(Records from a data collection)
☆ ☆ ☆ ☆ ☆ ☆ ☆

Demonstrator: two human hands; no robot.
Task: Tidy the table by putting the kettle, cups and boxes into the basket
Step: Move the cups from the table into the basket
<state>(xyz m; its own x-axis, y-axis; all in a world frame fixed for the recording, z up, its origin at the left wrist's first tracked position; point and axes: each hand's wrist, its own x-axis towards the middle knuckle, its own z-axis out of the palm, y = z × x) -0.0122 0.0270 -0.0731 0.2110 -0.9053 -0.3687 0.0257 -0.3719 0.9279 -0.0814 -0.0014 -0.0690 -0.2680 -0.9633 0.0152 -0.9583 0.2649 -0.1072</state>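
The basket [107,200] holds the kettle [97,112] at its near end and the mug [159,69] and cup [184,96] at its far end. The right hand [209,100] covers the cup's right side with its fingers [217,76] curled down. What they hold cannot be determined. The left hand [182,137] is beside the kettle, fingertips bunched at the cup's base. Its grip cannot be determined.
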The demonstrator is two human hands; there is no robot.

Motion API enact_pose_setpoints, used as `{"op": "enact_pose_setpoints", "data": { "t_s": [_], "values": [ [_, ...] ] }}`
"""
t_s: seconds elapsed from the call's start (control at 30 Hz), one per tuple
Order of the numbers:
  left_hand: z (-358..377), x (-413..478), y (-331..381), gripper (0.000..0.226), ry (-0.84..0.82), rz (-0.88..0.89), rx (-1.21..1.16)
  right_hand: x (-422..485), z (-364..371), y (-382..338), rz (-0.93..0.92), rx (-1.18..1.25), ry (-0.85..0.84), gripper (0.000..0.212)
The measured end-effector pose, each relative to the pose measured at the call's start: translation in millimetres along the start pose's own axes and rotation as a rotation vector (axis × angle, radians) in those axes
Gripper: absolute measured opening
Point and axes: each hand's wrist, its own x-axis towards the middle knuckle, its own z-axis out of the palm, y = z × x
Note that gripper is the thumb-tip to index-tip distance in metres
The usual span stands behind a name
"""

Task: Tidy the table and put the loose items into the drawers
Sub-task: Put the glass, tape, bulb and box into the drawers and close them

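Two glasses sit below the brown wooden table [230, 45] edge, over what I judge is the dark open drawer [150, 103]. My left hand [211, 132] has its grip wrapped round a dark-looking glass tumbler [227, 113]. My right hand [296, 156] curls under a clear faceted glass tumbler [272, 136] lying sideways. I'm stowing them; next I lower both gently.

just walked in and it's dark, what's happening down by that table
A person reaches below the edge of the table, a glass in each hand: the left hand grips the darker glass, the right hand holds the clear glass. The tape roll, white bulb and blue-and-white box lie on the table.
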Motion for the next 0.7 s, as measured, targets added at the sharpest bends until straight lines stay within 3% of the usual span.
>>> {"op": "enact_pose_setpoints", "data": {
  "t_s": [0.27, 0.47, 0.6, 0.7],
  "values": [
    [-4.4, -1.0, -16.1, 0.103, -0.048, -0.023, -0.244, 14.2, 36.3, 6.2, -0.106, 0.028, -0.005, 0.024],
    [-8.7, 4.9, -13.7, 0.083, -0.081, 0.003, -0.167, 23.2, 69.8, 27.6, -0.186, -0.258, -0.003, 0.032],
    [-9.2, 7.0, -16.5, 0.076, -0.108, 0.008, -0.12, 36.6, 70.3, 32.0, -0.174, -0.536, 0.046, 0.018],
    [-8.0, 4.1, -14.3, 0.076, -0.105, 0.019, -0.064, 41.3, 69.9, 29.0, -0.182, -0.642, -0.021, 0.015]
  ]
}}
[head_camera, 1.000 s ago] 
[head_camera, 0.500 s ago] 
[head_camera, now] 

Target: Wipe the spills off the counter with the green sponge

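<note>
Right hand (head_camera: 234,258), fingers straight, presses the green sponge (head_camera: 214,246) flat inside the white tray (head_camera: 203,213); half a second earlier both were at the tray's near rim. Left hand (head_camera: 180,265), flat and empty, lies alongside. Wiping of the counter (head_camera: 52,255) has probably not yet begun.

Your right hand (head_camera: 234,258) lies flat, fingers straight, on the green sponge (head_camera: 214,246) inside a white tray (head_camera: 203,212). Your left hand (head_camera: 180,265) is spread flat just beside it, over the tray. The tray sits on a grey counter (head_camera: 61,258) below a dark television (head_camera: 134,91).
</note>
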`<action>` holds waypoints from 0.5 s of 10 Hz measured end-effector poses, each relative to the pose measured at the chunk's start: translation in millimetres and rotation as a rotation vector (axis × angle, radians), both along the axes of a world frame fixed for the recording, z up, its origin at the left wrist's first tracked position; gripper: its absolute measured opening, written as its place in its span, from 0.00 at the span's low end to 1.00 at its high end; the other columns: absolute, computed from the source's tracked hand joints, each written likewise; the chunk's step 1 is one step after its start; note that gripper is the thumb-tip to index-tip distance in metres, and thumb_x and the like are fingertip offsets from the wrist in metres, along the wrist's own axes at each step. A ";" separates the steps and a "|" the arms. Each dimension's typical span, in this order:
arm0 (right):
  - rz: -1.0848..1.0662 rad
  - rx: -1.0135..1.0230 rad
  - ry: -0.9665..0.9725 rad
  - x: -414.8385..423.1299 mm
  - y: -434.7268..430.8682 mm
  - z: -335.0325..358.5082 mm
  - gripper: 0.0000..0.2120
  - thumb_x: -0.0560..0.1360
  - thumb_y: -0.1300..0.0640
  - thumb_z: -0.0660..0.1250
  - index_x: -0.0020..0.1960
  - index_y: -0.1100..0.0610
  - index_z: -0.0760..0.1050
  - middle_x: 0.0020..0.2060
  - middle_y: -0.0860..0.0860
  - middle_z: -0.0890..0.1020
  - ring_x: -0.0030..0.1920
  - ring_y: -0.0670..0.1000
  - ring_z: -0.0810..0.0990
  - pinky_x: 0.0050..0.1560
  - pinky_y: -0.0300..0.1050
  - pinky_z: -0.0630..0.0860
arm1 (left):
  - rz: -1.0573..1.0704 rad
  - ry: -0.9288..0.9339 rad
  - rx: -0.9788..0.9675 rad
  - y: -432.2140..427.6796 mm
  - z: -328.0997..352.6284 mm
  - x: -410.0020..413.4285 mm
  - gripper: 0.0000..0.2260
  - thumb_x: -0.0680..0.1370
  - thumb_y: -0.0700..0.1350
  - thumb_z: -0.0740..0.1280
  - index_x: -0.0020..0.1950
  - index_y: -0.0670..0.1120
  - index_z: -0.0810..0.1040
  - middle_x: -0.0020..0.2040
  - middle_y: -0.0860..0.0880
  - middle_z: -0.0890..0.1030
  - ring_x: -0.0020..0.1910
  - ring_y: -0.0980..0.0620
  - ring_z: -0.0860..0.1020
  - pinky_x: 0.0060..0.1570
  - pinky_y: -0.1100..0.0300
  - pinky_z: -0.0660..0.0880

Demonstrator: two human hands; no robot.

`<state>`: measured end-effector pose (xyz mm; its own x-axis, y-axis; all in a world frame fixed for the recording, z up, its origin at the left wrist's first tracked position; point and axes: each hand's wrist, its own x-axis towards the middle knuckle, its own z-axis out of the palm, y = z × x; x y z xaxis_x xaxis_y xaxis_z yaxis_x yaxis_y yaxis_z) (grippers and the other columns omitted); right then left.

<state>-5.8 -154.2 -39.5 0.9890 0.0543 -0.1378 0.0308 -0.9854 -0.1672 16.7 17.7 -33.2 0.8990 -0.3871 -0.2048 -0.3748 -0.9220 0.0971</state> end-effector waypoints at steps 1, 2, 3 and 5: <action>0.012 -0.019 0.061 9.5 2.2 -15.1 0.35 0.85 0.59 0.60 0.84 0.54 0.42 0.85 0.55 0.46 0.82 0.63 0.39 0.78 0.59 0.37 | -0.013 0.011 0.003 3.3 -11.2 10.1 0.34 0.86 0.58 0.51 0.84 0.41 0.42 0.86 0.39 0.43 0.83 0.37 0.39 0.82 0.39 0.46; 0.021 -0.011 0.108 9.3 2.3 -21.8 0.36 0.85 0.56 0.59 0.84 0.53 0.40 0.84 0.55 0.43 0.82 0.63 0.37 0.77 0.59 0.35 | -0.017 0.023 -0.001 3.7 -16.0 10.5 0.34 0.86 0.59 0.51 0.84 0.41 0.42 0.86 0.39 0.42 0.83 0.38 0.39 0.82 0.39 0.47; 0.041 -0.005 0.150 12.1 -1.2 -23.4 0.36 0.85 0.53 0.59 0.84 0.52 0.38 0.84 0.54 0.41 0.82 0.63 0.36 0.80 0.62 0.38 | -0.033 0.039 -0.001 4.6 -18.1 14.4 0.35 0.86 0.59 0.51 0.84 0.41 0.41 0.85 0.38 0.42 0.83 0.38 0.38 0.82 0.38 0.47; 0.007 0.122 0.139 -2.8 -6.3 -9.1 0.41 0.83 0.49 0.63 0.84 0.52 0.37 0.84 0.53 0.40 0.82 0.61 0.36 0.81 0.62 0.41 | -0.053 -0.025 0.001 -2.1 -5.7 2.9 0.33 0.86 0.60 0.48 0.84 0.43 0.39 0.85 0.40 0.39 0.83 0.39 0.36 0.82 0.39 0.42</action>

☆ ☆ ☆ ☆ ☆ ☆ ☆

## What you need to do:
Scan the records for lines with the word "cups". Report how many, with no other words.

## Response area:
2